Sunday, December 29, 2019

Well, that was interesting

I'm not a huge Star Wars fan. I saw the first three movies, including the very first in the series on its release day (I went with my fiance, the future Mrs. Paco). I liked them, and was blown away by the special effects (now, I'm led to believe, completely overtaken by technological developments in movie making in the last 30 years). But I was never obsessed with the series.

Number 1 son, however, had a hankering to watch the Disney Star Wars series, The Mandalorian, and I confess, I rather enjoyed it, primarily because it struck me as an intergalactic reworking of the traditional western (bounty hunters, gunslingers, desert landscapes, the lone hero with his personal code of honor, etc.). One thing that startled me, though, was to learn over the course of the last two episodes that the primary villain is apparently...Cab Calloway.



That is, of course, Giancarlo Esposito, in the role of Moff Gideon - but when I first saw him emerge from a crowd of Stormtroopers, I half expected him to say, "Hi De Ho, hep cats and kittens!"

Update: We also watched Scorsese's The Irishman, starring Robert De Niro as hitman Frank Sheeran, Joe Pesci as mob boss Russell Bufalino and Al Pacino as Jimmy Hoffa. If the point of the movie was to highlight the banality of evil, then it succeeded admirably, because I've rarely seen a collection of more banal, awful human beings. The flick does give what I think is a realistic portrayal of the gangster psyche and culture: maudlin sentimentality spread thinly like icing on a poison cake; everything - love of family, love of friends, personal loyalty - everything trumped by the lust for power and money; pathological narcissism supported by amazing brutality; all topped off by the pursuit of the gaudy and tacky, in suits, houses and women. Hoffman's portrayal of Hoffa strikes me as over the top (more of a caricature, really), but he does undeniably get across Hoffa's arrogance and almost willful blindness to the danger his actions ultimately brought down on him. De Niro's pretty much typecast now as old school gangster, and he lived up (or down, depending on your perspective) to that persona in the movie. There was some new technology used in the film to "de-age" a few of the principals in order to show them in earlier days, but I didn't think it came off too well. De Niro, especially, just looked like an old guy with nice skin (the new technology apparently can't do anything about his old-man shuffle and arthritic mannerisms, which give the game away).

This project probably would have worked better as a mini-series; still, overall, I'd say worth watching once.

9 comments:

  1. Yep that's Cab alright.

    Some of the 1990s prequels were made in Australia (also the Matrix) so familiar faces from local soaps appear as support cast, and Jango Fett is a typical Maori nightclub bouncer. Scenes in the Matrix are set in Sydney locations where I'd eat lunch as an office-worker in the 70s. You end up watching films like a producer instead of escapism. 'I can see why they made this choice'. Global markets are weird.

    ReplyDelete
  2. Here's Jango Fett as we know him:
    https://youtu.be/-jGibCvZ7GY

    and oh yeah liberals, you should move to New Zealand.

    ReplyDelete
  3. I'm surprised Scorsese made yet another gangster film, and with DeNiro. I guess it was about fickle audiences and funding.

    A film needs a heart, someone to feel for, Like Liza Minelli in New York NY. Without her performance that film would be unwatchable (and even then for most people - I know...).
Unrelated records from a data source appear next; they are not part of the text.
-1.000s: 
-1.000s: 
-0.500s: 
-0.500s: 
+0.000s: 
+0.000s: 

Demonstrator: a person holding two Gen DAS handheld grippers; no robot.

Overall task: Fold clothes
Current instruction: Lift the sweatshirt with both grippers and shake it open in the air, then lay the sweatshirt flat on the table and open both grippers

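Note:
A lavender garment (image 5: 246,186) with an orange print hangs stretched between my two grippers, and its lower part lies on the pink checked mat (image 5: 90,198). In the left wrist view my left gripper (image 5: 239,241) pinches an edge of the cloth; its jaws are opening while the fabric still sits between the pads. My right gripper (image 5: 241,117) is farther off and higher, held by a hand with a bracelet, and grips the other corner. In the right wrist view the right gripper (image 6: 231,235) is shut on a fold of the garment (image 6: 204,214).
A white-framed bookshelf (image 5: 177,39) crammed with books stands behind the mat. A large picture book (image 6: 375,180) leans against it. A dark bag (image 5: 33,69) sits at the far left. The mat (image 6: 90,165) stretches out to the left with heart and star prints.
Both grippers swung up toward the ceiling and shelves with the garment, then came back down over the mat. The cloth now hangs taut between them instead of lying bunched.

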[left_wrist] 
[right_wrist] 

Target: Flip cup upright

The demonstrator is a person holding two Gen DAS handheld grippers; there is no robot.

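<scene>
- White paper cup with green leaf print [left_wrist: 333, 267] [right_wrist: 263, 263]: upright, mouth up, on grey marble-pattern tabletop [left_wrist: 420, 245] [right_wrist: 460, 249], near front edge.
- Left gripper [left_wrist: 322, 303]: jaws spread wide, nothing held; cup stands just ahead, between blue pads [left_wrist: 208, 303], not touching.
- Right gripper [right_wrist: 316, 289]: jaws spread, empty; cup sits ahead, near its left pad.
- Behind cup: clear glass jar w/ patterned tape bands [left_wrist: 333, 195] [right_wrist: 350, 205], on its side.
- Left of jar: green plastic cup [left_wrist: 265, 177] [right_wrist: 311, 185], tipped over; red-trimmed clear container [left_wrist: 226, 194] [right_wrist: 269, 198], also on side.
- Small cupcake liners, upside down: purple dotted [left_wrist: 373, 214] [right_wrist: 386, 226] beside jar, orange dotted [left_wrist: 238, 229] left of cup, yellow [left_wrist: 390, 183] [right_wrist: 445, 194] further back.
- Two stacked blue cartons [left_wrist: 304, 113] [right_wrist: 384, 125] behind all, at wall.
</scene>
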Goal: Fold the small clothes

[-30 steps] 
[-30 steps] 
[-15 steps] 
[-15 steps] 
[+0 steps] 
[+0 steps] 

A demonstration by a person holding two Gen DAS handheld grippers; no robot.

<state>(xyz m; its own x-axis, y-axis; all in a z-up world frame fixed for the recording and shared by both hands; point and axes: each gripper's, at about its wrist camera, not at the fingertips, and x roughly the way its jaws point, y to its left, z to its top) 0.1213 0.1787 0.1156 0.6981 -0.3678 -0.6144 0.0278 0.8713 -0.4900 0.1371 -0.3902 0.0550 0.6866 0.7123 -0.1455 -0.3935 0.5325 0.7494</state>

    3 plus hours long, how many stayed?

    ReplyDelete
  4. A film needs a heart, someone to feel for

    Exactly. This is also why, although I found The Godfather interesting, I experienced a feeling of emptiness that left me less than truly satisfied with the movie. There was nobody to really like.

    ReplyDelete
  5. There was nobody to really like.

    Which is why Scorsese's Goodfellas worked: Ray Liotta's Henry Hill was a likeable rogue, even though he was a career gangland criminal with no genuine redeeming qualities.

    ReplyDelete
  6. I've seen positive reviews for The Mandalorian, so I'd like to see it (probably when it finally comes out on DVD, or streaming somewhere, as I don't have a Netflix account and don't plan to get one). As for the rest of the newer Star Wars franchise ... meh. I got over that decades ago, and nothing I've heard about it tempts me.

    ReplyDelete
  7. Spiny: Pesci's performance was so understated, I'm not sure he really had to come out of retirement to play the role. That's not intended as a criticism, incidentally; the thing about most (certainly not all) Mafia guys seems to be that they're boring, vulgar and low key much of the time (except when they're participating in, or instigating, violence). Pesci's character is the complete antithesis of the one he played in Goodfellas.

    ReplyDelete
  8. I had the same thought; the actor does have a striking resemblance to one of my all-time favorite performers: Cab Calloway. I came across this blog for just that reason: I wanted to see if anyone else was thinking the same thing.